Tuesday, March 15, 2011

How safe are America's nuclear power stations?

The tragedy in Japan has been a wake up call to a lot of people.

Watching entire villages get swept away by the tsunami – leaving nothing where they once stood – is a dramatic reminder of how powerless people are in the fact of nature.

It's shocked a lot of us out of our Starbucks-slurping, suburban stupor and reminded us just how fragile everything we hold dear is.

Now, of course, Japan face another crisis – the possible meltdown of three of their nuclear reactors.

This comes just months after many Republicans and pundits – Militant Ginger included – were questioning America's 30-year moratorium on constructing 'safe, affordable' power plants which might finally lift us out of our current dependence on oil and coal (and resolve the 'brown outs' that are a perennial peril each and every summer.)

But the problems affecting Japan's nuclear power stations reveal the major weakness of every fission reactor – the need to keep the fuel rods cool to prevent them literally 'melting down' and releasing radioactive material.

There were no less than three standby pumps at the Fukushima station intended to keep water pumping through the core – but all three of those failed, and the Japanese government has since been reduced to pumping seawater through the core in order to try and cool it down.

It just shows how vulnerable and dangerous nuclear reactors can be – especially in the wake of natural disaster. In America, compounding that issue is the fact that our nuclear reactors are not built to the same standards as the Japanese ones now in the midst of crisis.

For example, if the reactors lose electrical power (as they did in Japan) there are batteries in place to keep pumping water through the core for hours afterwards. In Japan, they had eight hours of battery power – which turned out to be insufficient. In the United States, the standard is four.

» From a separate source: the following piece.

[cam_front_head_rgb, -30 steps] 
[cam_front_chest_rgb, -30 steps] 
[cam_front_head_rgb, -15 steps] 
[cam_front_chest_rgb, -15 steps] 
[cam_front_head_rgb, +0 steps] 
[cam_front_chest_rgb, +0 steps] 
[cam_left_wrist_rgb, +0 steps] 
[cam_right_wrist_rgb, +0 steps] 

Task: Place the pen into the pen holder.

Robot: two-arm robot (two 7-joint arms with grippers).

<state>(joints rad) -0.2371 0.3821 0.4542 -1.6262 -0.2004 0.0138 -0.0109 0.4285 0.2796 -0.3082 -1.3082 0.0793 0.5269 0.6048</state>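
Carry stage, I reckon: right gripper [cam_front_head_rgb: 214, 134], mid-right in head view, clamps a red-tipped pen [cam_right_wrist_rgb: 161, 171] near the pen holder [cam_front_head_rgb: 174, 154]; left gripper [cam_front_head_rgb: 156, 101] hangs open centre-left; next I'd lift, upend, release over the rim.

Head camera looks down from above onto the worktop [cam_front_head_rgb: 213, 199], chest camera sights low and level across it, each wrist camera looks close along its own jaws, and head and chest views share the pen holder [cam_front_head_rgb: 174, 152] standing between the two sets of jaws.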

Likewise, in America more than half of the 104 operating nuclear power plants don't even meet federal fire regulations (which led to a crisis in 1975, when a worker at Brown's Ferry Nuclear Power Plant used a candle to check on cable leaks - and set the plant on fire!) Federal regulators have still not forced the plant operators to bring their plants up to code.

And while many of America's nuclear power plants are not on fault lines, or in areas where a natural disaster similar to the Japanese earthquake could happen, there are other factors that need to be considered; and often aren't.

In Tennessee, for example, they're building two new reactors in Scottsboro – right in the path of potential Tennessee River flooding.

While it's true that nuclear power has had, relatively speaking, a stellar safety record over the years, the situation in Japan is a reminder than when things go wrong, they really go wrong – and hundreds of thousands of people could be impacted by the result.

Although a Chernobyl-style disaster is practically unthinkable, it's worth looking at the images of the 'Atom City' Prypiat, which remains abandoned to this day, to remind us of what could happen if we get too complacent about nuclear safety.

The Ukrainian City of Pripyat was abandoned in 1986, and remains so to this day

5 comments:

Susan said...

Read the book The World Without Us by Alan Weisman.

Tom said...

One problem with these old-design plants was that they are based on reactors produced for ships - where space was at a premium. Newer reactors are passively safe, as they're large enough they don't need active cooling once they are shut down.

I don't want to minimize the severity of this - but it's important not to maximize it before the facts are in, either.

Roland Hulme said...

Susan - I haven't read the book, but I did see a TV show based on the concept - watching the work of man crumble after he is gone. Radiation is an amazing, terrifying thing - although that city in the Ukraine is apparently already a haven for animals who are coping with the radiation.

Tom - "but it's important not to maximize it before the facts are in, either." I wouldn't get much blogging done if I had to abide by your INHUMAN editorial guidelines! ;-)

Anonymous said...

The book was quite a bit more enjoyable than the TV show, imo. I don't know if they covered all the same points because I didn't watch all of the show, but the book was a good read.

In any case, I think the nuclear power story is more concerning from a short-term human safety point of view than a long-term environmental point of view. I don't know enough about nuclear power stations to add anything knowledgable though.

Roland Hulme said...

Hi Hortensio! I think you're right about the long term impact - I mean, that Ukrainian city is teeming with wildlife even now, when the radiation is still dangerously high. I'll have to read the book now.